26. They have learned the following: Ko is left-handed. Ko likes fish skin better than fish flesh. Ko cheats when he meditates and opens his eyes to see how far the sun has gotten along. Ko has a sweet tooth. When Ko talks to the peach trees and the bears, he has an Osaka accent.

27. The Noble and Serene Electric Master refused to let Yuu copy anything out on its Jar. The Noble and Serene Electric Master does not approve of graffiti. Even when Yuu remembered suddenly an exquisite verse repeated among the Aosaginohi Herons who glow in the night like blue lanterns. The Jar of Lightning snapped its cap and crackled disagreeably. Yuu let it rest; when you share a house you must let your manners go before you to smooth the path through the rooms.

28. The Heron verse went: Autumn maples turn black in the evening. I turn them red again and caw for you, flying south to Nagoya. The night has no answer for me, but many small fish.

29. Who stretched the plum-colored screen with silver tigers leaping upon it down the very narrow line separating the halves of the house? For that matter, who built the House of Second-Hand Carnelian? Sazae-Onna knows, but she doesn’t talk to anyone.

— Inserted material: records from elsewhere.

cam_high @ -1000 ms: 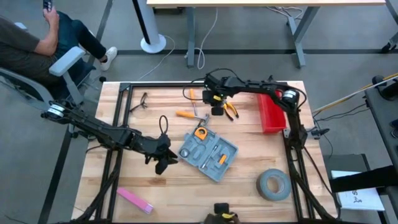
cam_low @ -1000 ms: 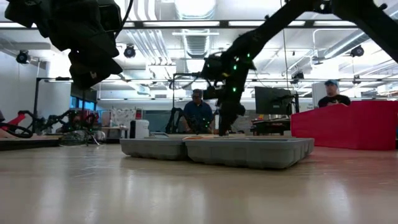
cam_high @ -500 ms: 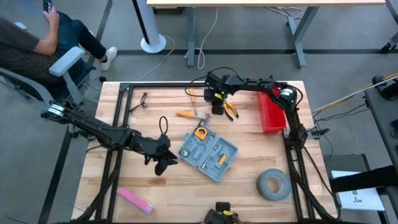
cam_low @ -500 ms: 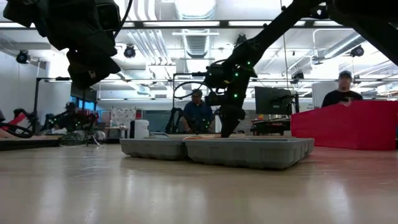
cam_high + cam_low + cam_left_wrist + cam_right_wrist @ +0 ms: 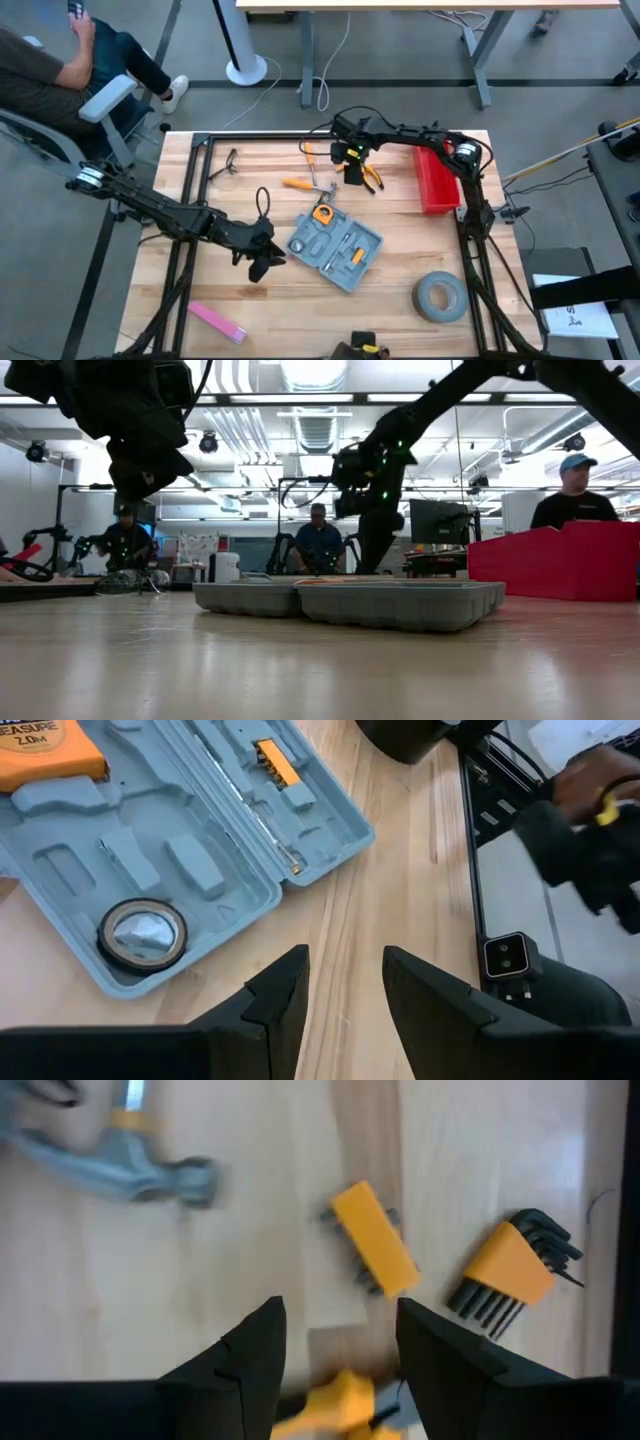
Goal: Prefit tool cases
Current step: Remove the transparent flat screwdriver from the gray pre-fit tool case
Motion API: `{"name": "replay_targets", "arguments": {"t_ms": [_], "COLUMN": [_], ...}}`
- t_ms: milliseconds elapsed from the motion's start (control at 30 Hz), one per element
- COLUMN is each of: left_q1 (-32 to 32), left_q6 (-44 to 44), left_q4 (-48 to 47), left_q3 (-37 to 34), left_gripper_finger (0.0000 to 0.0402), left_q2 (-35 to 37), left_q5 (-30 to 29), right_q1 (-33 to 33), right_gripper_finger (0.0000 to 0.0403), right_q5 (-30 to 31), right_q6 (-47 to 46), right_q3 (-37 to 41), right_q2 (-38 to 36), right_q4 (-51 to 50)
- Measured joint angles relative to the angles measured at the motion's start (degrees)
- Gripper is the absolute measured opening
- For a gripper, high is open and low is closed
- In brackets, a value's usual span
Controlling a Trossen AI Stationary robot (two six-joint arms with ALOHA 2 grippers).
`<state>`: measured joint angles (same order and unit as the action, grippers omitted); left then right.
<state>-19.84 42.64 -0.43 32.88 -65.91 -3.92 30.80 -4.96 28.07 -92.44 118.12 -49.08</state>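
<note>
Fingers of our right gripper (image 5: 352, 176) stand apart and empty at the far side of the surface (image 5: 400, 300), above the loose pliers (image 5: 371, 178); our left gripper (image 5: 258, 266), fingers parted too, waits just beside the open tool case (image 5: 335, 244).

Low down, we see the tool case lying flat.

Our left wrist shows moulded recesses, a tape measure (image 5: 45, 758) seated.

Our right wrist shows a bit holder (image 5: 374, 1238), hex keys (image 5: 510, 1270) and a hammer (image 5: 130, 1155) beyond our parted fingers. We judge tool-fetching underway; next we must lower onto one tool and close.
</note>
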Motion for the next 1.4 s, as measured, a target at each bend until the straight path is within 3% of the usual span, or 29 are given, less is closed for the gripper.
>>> {"name": "replay_targets", "arguments": {"t_ms": [267,533,1033,1400], "left_q1": [-0.04,-0.07,-0.09,-0.11], "left_q6": [-0.71,-1.43,-1.41,-0.84], "left_q4": [-0.06,-0.44,-0.48,-0.5], "left_q3": [0.0,0.0,0.0,0.0], "left_gripper_finger": [0.0137,0.0137,0.0137,0.0137], "left_q2": [0.0,0.0,0.0,-0.02], "left_q5": [0.02,0.02,-0.11,-0.11], "right_q1": [-5.23,-15.48,-33.28,-40.65], "right_gripper_finger": [0.0154,0.016,0.0175,0.016], "right_q5": [-0.46,-1.11,0.44,5.0], "right_q6": [-0.61,-4.85,-7.83,-5.15], "right_q3": [0.0,0.15,0.61,0.74], "right_q2": [-5.84,-9.97,-7.92,-2.71], "right_q4": [-3.4,-4.89,-1.58,-1.1]}}
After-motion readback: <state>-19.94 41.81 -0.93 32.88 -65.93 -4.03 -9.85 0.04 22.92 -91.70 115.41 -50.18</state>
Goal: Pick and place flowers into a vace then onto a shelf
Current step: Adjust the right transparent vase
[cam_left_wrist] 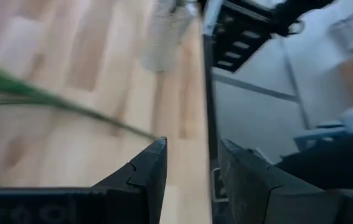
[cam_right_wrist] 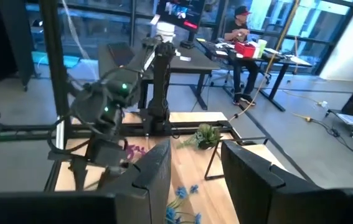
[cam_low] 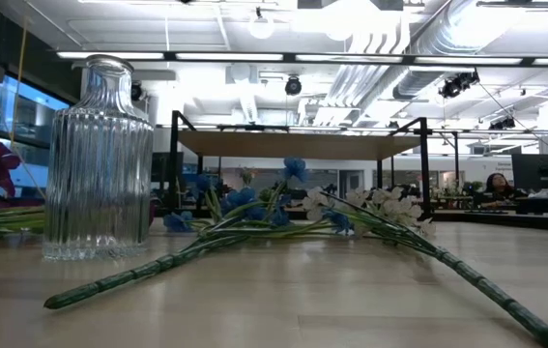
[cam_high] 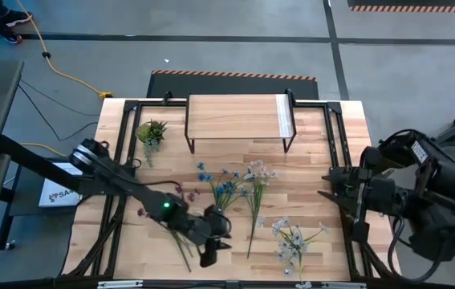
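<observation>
The flowers lie loose on the wooden table: a blue spray (cam_high: pixel 224 189), a white one (cam_high: pixel 257 172) and a pale one (cam_high: pixel 293 238), with purple blossoms (cam_high: pixel 176 193) by my left arm. In the low view a ribbed glass vase (cam_low: pixel 100 159) stands upright on its base at the left, nothing in it. The shelf (cam_high: pixel 239 116) stands at the far middle on black legs. My left gripper (cam_high: pixel 211 254) hovers open over the table's near edge, nothing between its fingers (cam_left_wrist: pixel 154 165); a green stem (cam_left_wrist: pixel 39 96) lies beside it. My right gripper (cam_high: pixel 325 193) is open, raised at the table's right edge.
A small green potted plant (cam_high: pixel 151 132) stands left of the shelf. Black frame rails (cam_high: pixel 335 144) run along the table's sides. People sit at desks (cam_right_wrist: pixel 241 37) in the room beyond the table. Bare wood lies between the flowers and the shelf.
</observation>
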`<state>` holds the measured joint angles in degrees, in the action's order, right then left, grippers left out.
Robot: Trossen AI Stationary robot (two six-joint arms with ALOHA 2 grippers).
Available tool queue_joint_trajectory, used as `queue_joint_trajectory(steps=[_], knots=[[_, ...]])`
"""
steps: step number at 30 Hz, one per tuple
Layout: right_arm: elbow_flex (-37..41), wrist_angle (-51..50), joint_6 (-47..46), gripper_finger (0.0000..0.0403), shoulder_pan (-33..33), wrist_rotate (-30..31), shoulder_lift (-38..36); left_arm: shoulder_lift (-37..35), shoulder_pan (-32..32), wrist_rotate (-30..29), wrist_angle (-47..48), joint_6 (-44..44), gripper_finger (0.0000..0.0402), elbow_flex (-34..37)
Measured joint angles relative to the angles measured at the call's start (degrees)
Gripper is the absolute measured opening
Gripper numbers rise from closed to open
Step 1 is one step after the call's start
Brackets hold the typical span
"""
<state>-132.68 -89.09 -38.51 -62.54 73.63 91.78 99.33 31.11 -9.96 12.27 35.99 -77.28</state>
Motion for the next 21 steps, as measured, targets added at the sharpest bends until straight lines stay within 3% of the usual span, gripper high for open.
queue_joint_trajectory(steps=[11,21], knots=[[0.0,0.21,4.03,0.0134,-0.11,-1.31,-0.4,5.92,-5.4,11.46,-12.74,-3.89,0.0179,-0.04],[0.0,0.21,6.0,0.0134,-0.11,-1.39,-0.4,9.64,-6.54,11.48,-18.88,-6.39,0.0179,0.0]])
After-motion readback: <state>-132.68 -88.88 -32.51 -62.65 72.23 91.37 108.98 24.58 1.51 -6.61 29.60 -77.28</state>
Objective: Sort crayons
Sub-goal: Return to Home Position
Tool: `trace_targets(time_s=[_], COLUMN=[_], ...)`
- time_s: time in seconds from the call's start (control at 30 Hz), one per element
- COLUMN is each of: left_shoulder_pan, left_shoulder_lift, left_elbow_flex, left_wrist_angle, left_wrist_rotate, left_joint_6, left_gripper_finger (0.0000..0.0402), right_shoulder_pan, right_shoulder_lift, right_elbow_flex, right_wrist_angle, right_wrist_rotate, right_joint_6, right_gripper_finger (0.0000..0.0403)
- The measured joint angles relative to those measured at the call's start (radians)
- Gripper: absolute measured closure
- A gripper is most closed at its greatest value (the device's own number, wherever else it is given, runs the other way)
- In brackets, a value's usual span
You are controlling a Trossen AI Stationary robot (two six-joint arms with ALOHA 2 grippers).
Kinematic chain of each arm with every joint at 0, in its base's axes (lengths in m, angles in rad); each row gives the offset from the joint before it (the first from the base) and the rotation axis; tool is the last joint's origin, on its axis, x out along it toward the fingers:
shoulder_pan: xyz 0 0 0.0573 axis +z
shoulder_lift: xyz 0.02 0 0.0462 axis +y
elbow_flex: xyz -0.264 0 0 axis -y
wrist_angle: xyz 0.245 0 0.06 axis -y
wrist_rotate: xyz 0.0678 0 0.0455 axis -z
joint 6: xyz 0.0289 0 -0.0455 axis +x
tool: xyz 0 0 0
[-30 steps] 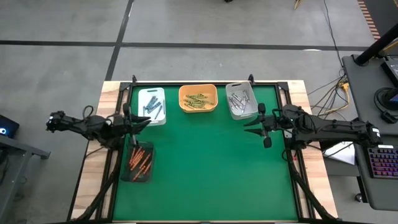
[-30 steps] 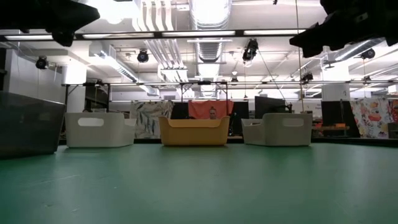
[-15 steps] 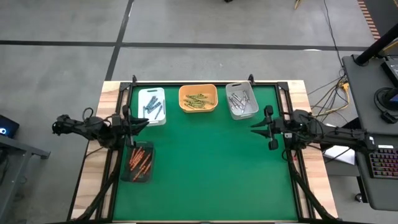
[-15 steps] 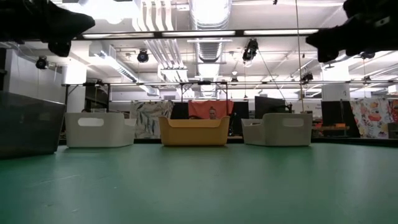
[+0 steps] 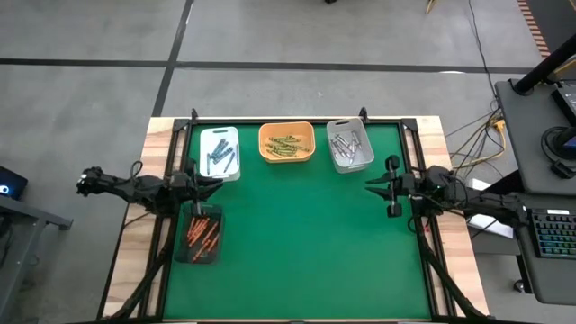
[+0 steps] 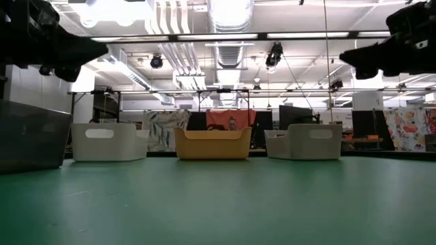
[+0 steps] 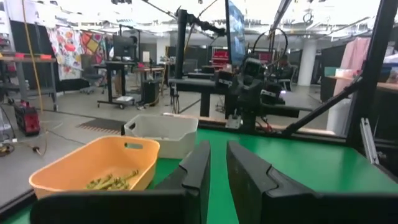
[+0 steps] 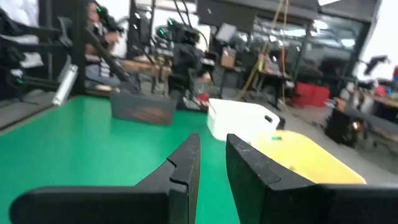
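Observation:
The crayons lie sorted in four trays. Dark blue-grey ones (image 5: pixel 219 156) fill the white tray (image 5: pixel 220 135), yellow-olive ones (image 5: pixel 285 145) the orange tray (image 5: pixel 266 135), grey-white ones (image 5: pixel 347 146) the pale grey tray (image 5: pixel 357 165), and red-orange ones (image 5: pixel 202 231) the dark tray (image 5: pixel 194 256) at the left edge. My left gripper (image 5: pixel 216 183) hangs level above the mat between the white and dark trays. My right gripper (image 5: pixel 369 186) hangs level near the right edge, below the grey tray. Each stands open by a narrow gap (image 7: pixel 217 165) (image 8: pixel 212 165) with nothing between its fingers.
The green mat (image 5: pixel 297 243) is bordered by a black frame and wooden edge (image 5: pixel 135 252). Three trays stand in a row along the far edge. Beyond the right edge are a desk with a keyboard (image 5: pixel 551 236) and cables. A person (image 6: pixel 233 124) shows in the room behind.
Both grippers have sunk toward the mat while staying roughly level. My right gripper has also drawn back toward the table's right edge. The trays and crayons have stayed where they were.

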Motion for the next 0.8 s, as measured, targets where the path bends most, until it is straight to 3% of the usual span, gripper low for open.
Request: trace_targets(time_s=[0.27, 0.8], left_shoulder_pan=[0.000, 0.000], left_shoulder_lift=[0.014, 0.085], left_elbow_flex=[-0.027, -0.018], left_wrist_angle=[-0.018, -0.026], left_wrist_rotate=[-0.074, -0.081], left_joint_6=[-0.116, -0.120], left_gripper_finger=[0.0366, 0.0366], right_shoulder_pan=[0.000, 0.001], right_shoulder_lift=[0.006, 0.048], right_elbow_flex=[0.000, 0.000], right_wrist_angle=[-0.009, -0.030], right_wrist_rotate=[0.069, 0.085], right_joint_6=[-0.025, -0.026], right_gripper_finger=[0.0335, 0.0335])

30. Yuki-Onna came to visit the Jar of Lightning. They had been comrades in the army of storms long ago. With every step of her small, quiet feet, snowflakes fell on the peach grove and the Nothingness River froze into intricate patterns of eddies and frost. She wore a white kimono with a silver obi belt, and her long black hair was scented with red bittersweet. Everyone grew very silent, for Yuki-Onna was a Kami and not a playful lion or a hungry Kirin. Yuu trembled. Tiny specks of ink shook from his badger bristles. He longed to write upon the perfect white silk covering her shoulders. Hone-Onna brought tea and black sugar to the Snow-and-Death Kami. Snow fell even inside the house. The Noble and Serene Electric Master left its Jar and circled its blue sparkling jagged body around the waist of Yuki-Onna, who laughed gently. One of the bears on the other side of the peach grove collapsed and coughed his last black blood onto the ice. Yuu noticed that the Snow-and-Death Kami wore a necklace. Its beads were silver teeth, hundreds upon thousands of them, the teeth of all of winter’s dead. Unable to contain himself, Yuu wrote in the frigid air: Snow comes; I have forgotten my own name.